→ WHAT THE TASK REQUIRES
From the listing below, pick out each line with the word "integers".

- Opening Delimiter -

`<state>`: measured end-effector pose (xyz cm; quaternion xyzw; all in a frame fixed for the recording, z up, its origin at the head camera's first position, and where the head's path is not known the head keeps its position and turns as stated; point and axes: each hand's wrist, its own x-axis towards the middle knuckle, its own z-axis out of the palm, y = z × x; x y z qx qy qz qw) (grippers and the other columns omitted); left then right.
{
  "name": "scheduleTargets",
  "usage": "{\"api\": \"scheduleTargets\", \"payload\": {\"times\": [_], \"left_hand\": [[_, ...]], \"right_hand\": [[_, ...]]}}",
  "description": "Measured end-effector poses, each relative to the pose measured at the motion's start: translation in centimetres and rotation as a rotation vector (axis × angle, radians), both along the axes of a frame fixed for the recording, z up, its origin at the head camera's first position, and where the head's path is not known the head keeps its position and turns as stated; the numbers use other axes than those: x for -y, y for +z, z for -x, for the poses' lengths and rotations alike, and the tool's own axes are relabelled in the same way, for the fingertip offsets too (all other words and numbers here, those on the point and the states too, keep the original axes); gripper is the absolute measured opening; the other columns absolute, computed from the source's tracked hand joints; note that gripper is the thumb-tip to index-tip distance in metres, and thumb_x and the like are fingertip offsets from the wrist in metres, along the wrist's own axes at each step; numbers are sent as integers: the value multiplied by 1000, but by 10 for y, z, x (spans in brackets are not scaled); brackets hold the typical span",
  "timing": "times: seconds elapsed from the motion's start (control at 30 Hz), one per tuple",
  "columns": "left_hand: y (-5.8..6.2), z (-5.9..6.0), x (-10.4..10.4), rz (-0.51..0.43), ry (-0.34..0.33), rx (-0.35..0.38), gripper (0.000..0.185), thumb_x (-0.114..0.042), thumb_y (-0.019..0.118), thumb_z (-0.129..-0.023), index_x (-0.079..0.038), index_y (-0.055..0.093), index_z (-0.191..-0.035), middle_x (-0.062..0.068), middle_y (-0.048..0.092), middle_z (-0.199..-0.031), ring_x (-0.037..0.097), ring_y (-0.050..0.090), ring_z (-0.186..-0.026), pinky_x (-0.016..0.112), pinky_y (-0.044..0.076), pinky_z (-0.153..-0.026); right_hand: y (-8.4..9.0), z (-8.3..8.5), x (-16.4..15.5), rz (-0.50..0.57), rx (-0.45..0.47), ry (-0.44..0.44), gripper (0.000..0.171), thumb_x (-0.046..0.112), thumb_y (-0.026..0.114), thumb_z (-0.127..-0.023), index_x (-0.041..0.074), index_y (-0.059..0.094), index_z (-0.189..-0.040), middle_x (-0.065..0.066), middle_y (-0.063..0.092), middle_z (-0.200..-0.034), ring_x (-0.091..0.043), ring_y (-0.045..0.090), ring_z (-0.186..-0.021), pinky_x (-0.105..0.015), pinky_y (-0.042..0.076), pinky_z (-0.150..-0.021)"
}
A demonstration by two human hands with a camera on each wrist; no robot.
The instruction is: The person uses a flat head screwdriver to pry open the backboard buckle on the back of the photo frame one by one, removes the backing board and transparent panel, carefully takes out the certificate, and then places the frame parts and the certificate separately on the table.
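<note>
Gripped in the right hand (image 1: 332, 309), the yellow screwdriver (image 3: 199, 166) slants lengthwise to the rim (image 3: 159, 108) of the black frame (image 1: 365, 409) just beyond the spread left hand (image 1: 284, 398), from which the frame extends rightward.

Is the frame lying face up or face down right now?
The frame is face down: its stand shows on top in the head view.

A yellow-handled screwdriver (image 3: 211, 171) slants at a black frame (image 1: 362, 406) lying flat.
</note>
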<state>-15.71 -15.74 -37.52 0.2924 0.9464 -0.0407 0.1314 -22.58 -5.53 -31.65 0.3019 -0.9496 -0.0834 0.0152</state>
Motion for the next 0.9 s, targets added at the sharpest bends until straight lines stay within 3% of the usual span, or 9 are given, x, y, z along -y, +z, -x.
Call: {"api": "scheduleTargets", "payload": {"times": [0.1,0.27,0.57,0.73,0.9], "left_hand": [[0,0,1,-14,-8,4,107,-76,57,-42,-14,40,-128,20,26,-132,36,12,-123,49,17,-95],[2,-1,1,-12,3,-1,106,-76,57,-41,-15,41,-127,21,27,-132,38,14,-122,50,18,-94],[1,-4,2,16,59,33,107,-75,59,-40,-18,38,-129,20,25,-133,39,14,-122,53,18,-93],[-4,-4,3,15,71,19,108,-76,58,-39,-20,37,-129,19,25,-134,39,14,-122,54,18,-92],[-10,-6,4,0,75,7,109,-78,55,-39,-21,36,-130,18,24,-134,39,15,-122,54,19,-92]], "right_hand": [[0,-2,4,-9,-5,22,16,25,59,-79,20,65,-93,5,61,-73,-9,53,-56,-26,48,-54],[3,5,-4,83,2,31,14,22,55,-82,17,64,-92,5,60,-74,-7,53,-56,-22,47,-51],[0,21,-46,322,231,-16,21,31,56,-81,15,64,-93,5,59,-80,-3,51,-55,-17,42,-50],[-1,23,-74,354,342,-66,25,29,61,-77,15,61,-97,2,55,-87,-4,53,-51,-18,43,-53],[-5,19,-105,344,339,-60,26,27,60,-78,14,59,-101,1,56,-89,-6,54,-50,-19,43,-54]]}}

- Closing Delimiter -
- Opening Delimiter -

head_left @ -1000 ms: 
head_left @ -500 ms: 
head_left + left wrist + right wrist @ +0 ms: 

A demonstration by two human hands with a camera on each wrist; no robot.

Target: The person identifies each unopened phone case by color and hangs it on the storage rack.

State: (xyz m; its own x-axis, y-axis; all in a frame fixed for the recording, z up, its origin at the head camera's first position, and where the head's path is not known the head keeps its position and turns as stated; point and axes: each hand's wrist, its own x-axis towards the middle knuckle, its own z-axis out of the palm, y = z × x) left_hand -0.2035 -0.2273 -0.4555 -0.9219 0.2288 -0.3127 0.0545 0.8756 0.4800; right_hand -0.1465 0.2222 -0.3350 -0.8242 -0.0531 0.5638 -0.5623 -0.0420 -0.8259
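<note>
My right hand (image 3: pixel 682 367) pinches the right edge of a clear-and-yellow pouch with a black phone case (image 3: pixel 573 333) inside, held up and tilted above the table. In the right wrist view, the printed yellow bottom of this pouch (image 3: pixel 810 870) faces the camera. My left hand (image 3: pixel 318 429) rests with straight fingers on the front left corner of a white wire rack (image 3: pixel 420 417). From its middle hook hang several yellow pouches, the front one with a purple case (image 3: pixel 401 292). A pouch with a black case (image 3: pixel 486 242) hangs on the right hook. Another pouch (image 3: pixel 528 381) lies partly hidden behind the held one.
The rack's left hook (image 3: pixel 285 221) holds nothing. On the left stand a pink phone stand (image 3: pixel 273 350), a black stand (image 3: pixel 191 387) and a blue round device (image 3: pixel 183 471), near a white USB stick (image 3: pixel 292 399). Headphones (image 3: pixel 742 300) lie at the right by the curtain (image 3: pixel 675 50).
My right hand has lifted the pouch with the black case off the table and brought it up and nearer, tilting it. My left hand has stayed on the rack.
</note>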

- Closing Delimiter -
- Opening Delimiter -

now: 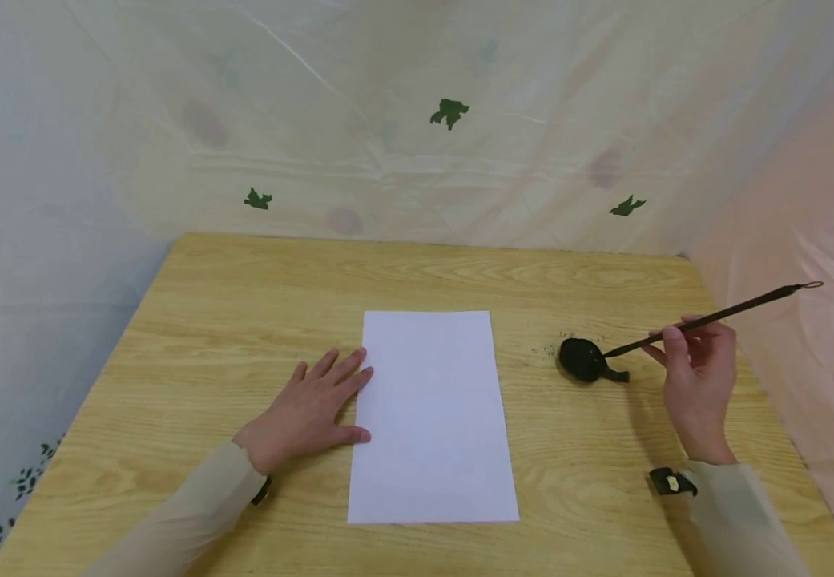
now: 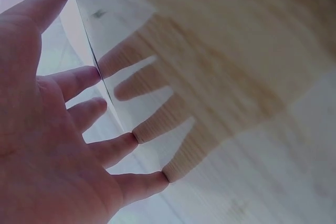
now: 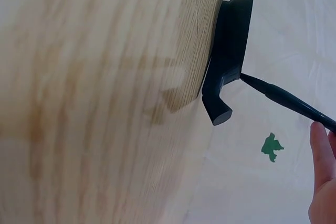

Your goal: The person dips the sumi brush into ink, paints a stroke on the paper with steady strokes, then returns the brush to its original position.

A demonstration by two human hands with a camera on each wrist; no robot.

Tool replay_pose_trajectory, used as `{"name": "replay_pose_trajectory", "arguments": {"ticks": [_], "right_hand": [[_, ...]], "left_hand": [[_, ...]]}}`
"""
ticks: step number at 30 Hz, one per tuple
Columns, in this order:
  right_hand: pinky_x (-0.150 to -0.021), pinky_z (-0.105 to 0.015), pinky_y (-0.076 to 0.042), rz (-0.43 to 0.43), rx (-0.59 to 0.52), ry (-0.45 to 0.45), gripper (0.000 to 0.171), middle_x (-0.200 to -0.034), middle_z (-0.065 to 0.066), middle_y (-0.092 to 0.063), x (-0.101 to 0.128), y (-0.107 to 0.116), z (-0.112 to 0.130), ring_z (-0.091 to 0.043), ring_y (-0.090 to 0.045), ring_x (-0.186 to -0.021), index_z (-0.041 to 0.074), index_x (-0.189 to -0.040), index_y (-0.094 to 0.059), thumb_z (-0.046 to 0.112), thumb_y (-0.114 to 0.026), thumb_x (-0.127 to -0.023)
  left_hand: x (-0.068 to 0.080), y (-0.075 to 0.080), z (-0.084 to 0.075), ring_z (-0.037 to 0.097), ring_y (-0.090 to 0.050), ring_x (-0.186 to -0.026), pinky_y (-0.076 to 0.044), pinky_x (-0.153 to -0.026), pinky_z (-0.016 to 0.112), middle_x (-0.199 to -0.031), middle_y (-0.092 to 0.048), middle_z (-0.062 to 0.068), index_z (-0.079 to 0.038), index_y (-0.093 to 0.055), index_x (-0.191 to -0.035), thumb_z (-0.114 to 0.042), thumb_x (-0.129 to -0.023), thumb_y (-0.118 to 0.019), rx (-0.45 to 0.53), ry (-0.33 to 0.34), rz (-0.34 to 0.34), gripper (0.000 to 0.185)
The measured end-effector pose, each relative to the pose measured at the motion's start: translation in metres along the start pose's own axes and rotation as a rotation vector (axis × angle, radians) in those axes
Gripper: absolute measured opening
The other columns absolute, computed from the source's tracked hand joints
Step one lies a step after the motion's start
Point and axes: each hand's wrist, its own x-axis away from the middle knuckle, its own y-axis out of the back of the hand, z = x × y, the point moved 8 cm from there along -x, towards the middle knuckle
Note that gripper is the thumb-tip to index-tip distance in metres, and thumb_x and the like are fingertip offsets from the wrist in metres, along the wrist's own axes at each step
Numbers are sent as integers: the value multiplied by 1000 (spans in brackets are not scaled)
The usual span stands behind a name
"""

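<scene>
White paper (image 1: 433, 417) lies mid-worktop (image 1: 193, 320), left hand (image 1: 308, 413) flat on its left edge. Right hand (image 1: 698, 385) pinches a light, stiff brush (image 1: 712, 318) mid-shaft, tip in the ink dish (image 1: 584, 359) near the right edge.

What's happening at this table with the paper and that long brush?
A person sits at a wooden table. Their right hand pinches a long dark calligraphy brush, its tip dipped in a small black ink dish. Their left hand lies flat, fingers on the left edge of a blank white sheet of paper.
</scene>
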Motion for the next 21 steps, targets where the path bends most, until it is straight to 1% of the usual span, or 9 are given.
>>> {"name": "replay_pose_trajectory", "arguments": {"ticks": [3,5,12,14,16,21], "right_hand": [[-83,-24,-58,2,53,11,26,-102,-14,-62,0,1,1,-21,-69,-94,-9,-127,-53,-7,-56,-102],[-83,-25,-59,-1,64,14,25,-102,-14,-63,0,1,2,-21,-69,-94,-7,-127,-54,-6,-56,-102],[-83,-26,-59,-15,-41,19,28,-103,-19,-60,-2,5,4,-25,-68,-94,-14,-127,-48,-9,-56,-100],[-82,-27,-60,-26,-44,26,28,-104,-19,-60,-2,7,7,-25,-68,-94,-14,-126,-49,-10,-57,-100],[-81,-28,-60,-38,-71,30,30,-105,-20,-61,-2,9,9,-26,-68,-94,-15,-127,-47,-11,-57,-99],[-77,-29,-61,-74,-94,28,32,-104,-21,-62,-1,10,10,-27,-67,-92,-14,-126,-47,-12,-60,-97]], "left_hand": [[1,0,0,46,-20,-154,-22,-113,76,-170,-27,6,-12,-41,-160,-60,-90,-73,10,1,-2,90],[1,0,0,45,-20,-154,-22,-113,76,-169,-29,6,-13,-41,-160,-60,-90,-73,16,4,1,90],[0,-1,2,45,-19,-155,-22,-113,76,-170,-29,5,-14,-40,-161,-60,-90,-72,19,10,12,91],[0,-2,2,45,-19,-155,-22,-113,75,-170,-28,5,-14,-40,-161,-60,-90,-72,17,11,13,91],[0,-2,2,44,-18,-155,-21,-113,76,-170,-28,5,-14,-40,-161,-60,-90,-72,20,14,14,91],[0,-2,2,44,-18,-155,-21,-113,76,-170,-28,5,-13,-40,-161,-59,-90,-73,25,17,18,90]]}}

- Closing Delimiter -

→ OUTPUT OF THE TASK
  "description": "Measured end-effector poses, each relative to the pose measured at the motion's start: translation in centimetres and rotation as a rotation vector (axis × angle, radians), both along the axes of a frame fixed for the recording, z up, its origin at the head camera's first position, and where the head's path is not known the head keeps its position and turns as stated; the numbers use other axes than those: x for -y, y for +z, z for -x, for the poses' lengths and rotations alike, and the tool's own axes are relabelled in the same way, for the fingertip offsets too (all other words and numbers here, those on the point and the states too, keep the original axes); gripper is the absolute measured opening; the other columns absolute, computed from the source's tracked hand joints; note that gripper is the thumb-tip to index-tip distance in metres, and thumb_x and the like are fingertip offsets from the wrist in metres, along the wrist's own axes at each step; numbers are sent as integers: the value multiplied by 1000, but by 10 for y, z, x (spans in brackets are not scaled); brackets hold the typical span",
Numbers are sent as integers: the value multiplied by 1000 (spans in brackets are not scaled)

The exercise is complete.